4. Обманчивость и скудость всеобщих формул для шифра природы
4. Обманчивость и скудость всеобщих формул для шифра природы
— Формулы шифров могут получать содержательное наполнение во всех способах определенного знания о природе, поскольку это знание мы подразумеваем не как знание, но схваченную в нем фактичность понимаем как язык бытия. Но материалом шифра природы всегда остается наглядно-образное (das Anschauliche), тот способ, каким природа предстает моим чувствам в моем мире. Знание о природе становится красноречивым только в обратном переводе его на некоторый наглядный образ; так, например, если заметное протяжение искривленного пространства Эйнштейновского мира, как величественное, неясное по своему истоку и своей цели движение мирового целого, превращается в пограничное представление о незамкнутом в самом себе мире, как только мы задаем вопрос: что, сверх того, составляет основу этого движения, и в чем находится это искривленное пространство.
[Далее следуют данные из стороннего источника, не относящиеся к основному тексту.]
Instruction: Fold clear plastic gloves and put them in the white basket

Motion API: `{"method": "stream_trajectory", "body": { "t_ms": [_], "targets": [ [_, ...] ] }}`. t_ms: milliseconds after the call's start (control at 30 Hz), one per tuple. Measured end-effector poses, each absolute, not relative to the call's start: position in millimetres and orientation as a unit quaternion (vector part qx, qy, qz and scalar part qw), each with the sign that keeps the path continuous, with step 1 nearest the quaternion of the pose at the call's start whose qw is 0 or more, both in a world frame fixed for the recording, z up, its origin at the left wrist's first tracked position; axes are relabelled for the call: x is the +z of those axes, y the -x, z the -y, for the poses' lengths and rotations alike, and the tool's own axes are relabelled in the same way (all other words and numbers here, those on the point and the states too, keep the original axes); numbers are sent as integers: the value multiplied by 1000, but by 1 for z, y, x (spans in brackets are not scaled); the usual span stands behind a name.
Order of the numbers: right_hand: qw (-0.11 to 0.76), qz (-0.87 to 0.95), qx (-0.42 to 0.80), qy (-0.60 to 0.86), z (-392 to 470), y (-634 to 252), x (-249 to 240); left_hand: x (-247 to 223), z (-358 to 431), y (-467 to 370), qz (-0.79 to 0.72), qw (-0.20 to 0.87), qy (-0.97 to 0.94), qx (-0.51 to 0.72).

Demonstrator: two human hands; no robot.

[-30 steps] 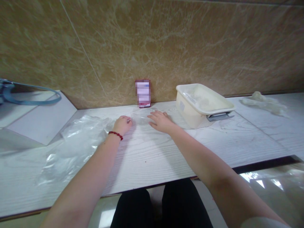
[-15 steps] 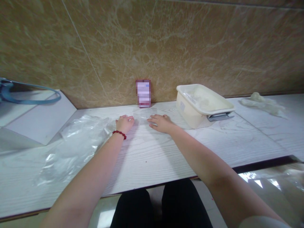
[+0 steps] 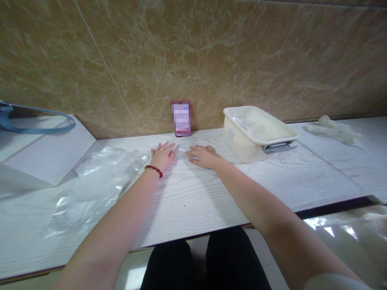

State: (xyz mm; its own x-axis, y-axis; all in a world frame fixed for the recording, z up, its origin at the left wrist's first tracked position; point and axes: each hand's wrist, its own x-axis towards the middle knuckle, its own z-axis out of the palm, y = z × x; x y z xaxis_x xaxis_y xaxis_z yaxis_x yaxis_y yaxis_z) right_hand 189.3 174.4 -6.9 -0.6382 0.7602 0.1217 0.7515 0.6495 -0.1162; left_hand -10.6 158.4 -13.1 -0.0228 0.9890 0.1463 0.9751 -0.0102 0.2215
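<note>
Palm down on the white wood-grain table (image 3: 187, 189), my left hand (image 3: 163, 156) has its fingers spread, and a red bead bracelet (image 3: 154, 170) circles the wrist. My right hand (image 3: 202, 156) lies flat opposite it, fingers stretched toward the left. A thin clear plastic sheet or bag (image 3: 180, 150) shows faintly between and behind the hands; both touch it, and its outline is hard to make out. To the left of my left hand lies a pile of clear plastic bags (image 3: 99, 181), crumpled and shiny.
A phone (image 3: 182, 119) with a blurred screen leans on the brown marble wall (image 3: 193, 52). At right stands a cream plastic bin (image 3: 242, 141) with clear plastic inside. Farther right lies a crumpled translucent item (image 3: 334, 129). A white box (image 3: 51, 157) with a blue strap (image 3: 42, 130) stands left.
My left hand has shifted slightly right and its fingers have spread out flat from a more curled pose. My right hand stays almost in place.
</note>
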Motion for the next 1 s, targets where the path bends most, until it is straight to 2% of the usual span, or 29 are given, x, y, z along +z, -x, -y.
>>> {"method": "stream_trajectory", "body": {
  "t_ms": [300, 600, 1000],
  "targets": [
    [108, 913, 51, 389, -178, -204, 3, -16, -157, 13, -709, 44, -702, 60],
    [171, 922, 19, 348, -187, -227, 10, -16, -156, 12, -709, 42, -702, 52],
    [176, 922, -5, 344, -187, -200, 2, -13, -153, 11, -707, 49, -703, 67]
  ]
}}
Однако спекулятивные формулы для шифра природы, хотя по своему истинному смыслу, а не по своему наглядному наполнению, они не зависят от определенных знаний о природе в прогрессе наук, — вводят в заблуждение тем, что их можно смешать с мироориентирующим знанием, когда они выступают с претензией на познание эмпирической действительности. Ибо в них не совершается решительно никакого познания мира. Если, далее, они склоняют нас действовать на основе этого знания о природе, то в подобной деятельности магическое оперирование имеет целью создать нечто желательное, причем мыслимые шифры (например, всежизнь в образе философского камня, и, наконец, в виде особенных микстур) используются в нем как действующие силы в мире. В конце концов, из этой подмены следует отрицание ценности научного, т. е. партикулярного и относительного, ориентирования в мире, по сравнению с которым, хотя определенным, но разрозненным и неудовлетворительным знанием, это мнимое знание о целом, как тогда кажется, имеет бесконечные преимущества. Но если я хочу достичь чего-то в мире своим действием, то действие имеет успех лишь в той мере, в какой я планомерно применяю партикулярное методическое знание, сознавая его границу. Как получить на своем поле то, что оно может дать, — я узнаю, изучая химию и биологию, а отнюдь не просто читая тайнопись в спекулятивных мыслях. Как бороться с инфекционными болезнями и излечивать их, как хирургическими методами лечить повреждения и опухоли, — я узнаю, знакомясь с наукой медицины, а не с симпатическими средствами, заклинаниями и иными приемами из числа мнимых знаний о всежизни.
Кроме того, формулы эти скудны, ибо всякий шифр природы существует только в историчном настоящем действительной природы, которая такова здесь для меня. Шифр я читаю там, где в определенной области природы во все времена суток и года, во всякую погоду собственной деятельностью знакомлюсь с жизнью этой области. Только таким образом я срастаюсь с жизнью природы, вступая в обиход с нею из этой местности (?rtlichkeit). Мои наблюдения и приемы, совершенные и пережитые мною в этом бытии с природой без правил и механизма, без чего-либо иного, помещаемого между мной и ею, изымают меня из мира людей. Это словно возвращение в недоступные доисторические времена, однако возвращение на пути через возможное для естественной науки знание, впервые открывающее мне то, что я могу пережить. Тогда я воспринимаю природу всеми своими органами чувств, все, что можно видеть и слышать, обонять и осязать, становится близко знакомо мне. Я сам превращаюсь в движение, которое есть движение природы и заставляет меня трепетать вместе с каждым ее трепетом. Чтобы найти для своего деятельного обхождения с природой путеводную нить, от которого, однако, я отступаю, если по-настоящему приближаюсь к ней, я становлюсь охотником, коллекционером, садовником, лесничим. Если рациональность ориентирования в мире дает мне ступеньки лестницы и уберегает меня от смешений, то я получаю подлинный шифр, перед которым всякая натурфилософия бледнеет, как простая мысль, даже если она умеет подвести меня к нему и уместно обратить внимание. Только когда я таким образом присваиваю себе некоторое пространство природы по ту сторону всех и всяких целей, я впервые предстою самой природе. Поэтому непременное повторение немногочисленных мотивов мысли в натурфилософии на протяжении тысячелетий оказывается всякий раз слито с бесконечным наслаждением от действительного чтения шифра, которое приносит мне неисчерпаемую полноту бытия и впервые дает истину моим мыслям.